L’émir convoque des élections anticipées

L'émir du Koweït Cheikh Sabah Al Ahmed Al Sabah a dissous le Parlement et décidé de convoquer des élections anticipées pour sortir de la crise politique que traverse le pays.(Photo : AFP)
L'émir du Koweït Cheikh Sabah Al Ahmed Al Sabah a dissous le Parlement et décidé de convoquer des élections anticipées pour sortir de la crise politique que traverse le pays.
(Photo : AFP)
Après dix jours de bras de fer entre gouvernement et députés de l’opposition autour d’un projet de réforme du système électoral, Cheikh Sabah Al Ahmed Al Sabah a annoncé la dissolution du parlement. La nouvelle assemblée sera élue le 29 juin prochain, lors d’un scrutin législatif auquel les Koweitiennes participeront pour la première fois.

De notre correspondant dans le Golfe

L’intervention à la télévision dimanche soir n’aura duré qu’une dizaine de minutes, le temps pour l’émir d’annoncer « une décision difficile » qu’il n’aurait « jamais souhaité prendre ». « Il était de mon devoir de préserver la sécurité, la stabilité et l’unité nationale du pays », a solennellement expliqué Cheikh Sabah Al Ahmed Al Sabah, avant de sonner la charge contre l’opposition parlementaire.

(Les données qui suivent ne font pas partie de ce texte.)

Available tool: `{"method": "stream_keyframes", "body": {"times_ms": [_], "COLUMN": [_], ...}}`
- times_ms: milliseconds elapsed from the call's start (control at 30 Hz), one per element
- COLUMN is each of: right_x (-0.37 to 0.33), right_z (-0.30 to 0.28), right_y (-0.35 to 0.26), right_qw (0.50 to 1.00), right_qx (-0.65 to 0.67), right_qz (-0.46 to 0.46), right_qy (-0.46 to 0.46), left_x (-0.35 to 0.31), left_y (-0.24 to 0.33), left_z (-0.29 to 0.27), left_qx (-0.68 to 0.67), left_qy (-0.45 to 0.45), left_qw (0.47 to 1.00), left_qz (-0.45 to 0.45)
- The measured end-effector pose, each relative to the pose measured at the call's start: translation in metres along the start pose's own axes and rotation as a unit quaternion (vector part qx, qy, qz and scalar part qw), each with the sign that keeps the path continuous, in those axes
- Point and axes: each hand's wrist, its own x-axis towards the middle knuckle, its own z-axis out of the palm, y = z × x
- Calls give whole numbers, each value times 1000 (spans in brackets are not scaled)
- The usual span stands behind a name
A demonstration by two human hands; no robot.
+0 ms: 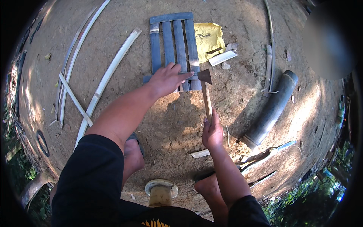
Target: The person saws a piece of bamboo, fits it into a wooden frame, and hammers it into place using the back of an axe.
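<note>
A flat frame of dark bamboo slats (180, 39) lies on the ground in front of me, with a far crosspiece (171, 17) over the slats' ends. My left hand (166, 80) presses down on the near bamboo crosspiece (147, 79), its fingers bent over the strip and one finger pointing right along it. In my right hand (213, 132) is a hatchet, gripped low on its wooden handle (207, 98). The rusty hatchet head (204, 76) is at the crosspiece's right end; whether they touch, I cannot tell.
Crumpled yellow sacking (208, 41) and a pale bamboo offcut (223, 58) lie right of the frame. A thick bamboo pole (273, 109) rests farther right, near a long blade (268, 156). Long split strips (109, 77) lie left. A round post (160, 193) stands between my feet.
</note>
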Motion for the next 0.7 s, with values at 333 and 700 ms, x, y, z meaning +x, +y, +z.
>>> {"method": "stream_keyframes", "body": {"times_ms": [333, 700], "right_x": [2, 0], "right_z": [-4, -8], "right_y": [-19, -3], "right_qw": [1000, 993], "right_qx": [-10, -16], "right_qz": [-4, -87], "right_qy": [27, 79], "left_x": [-1, 1], "left_y": [0, 1], "left_z": [-1, -1], "left_qx": [-13, -23], "left_qy": [17, 6], "left_qw": [1000, 1000], "left_qz": [-1, 2]}}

Selon lui, « certaines pratiques avaient dévié du comportement normal ».

Dans sa ligne de mire, 29 députés libéraux, islamistes et nationalistes, regroupés au sein d’une nouvelle « Alliance pour le changement » et engagés dans un bras de fer avec le gouvernement depuis une dizaine de jours. En cause, un projet de réforme de la loi électorale déposé par son neveu, le Premier ministre. Dans la perspective des législatives de 2007, Cheikh Nasser Al Ahmed proposait de réduire le nombre de circonscriptions de 25 à 10. Sur le principe, l’Alliance était d’accord mais en exigeait cinq seulement, afin « d’empêcher vraiment la fraude, en particulier l’achat de voix dans des zones où il y a peu d’électeurs », pour citer un de ses membres. Le gouvernement a refusé de revoir sa copie.

Mobilisation dans et hors du parlement

Appuyé par des députés conservateurs et ceux issus de la minorité bédouine, le Premier ministre a au contraire fait renvoyer le texte devant le tribunal constitutionnel pour le faire valider et gagner du temps. Dans la foulée, il a aussi convoqué une séance extraordinaire ce lundi, pour forcer le débat et l’examen du projet de loi. Deux initiatives qui ont provoqué l’ire des députés de l’opposition et leur mobilisation dans et hors de l’enceinte du parlement.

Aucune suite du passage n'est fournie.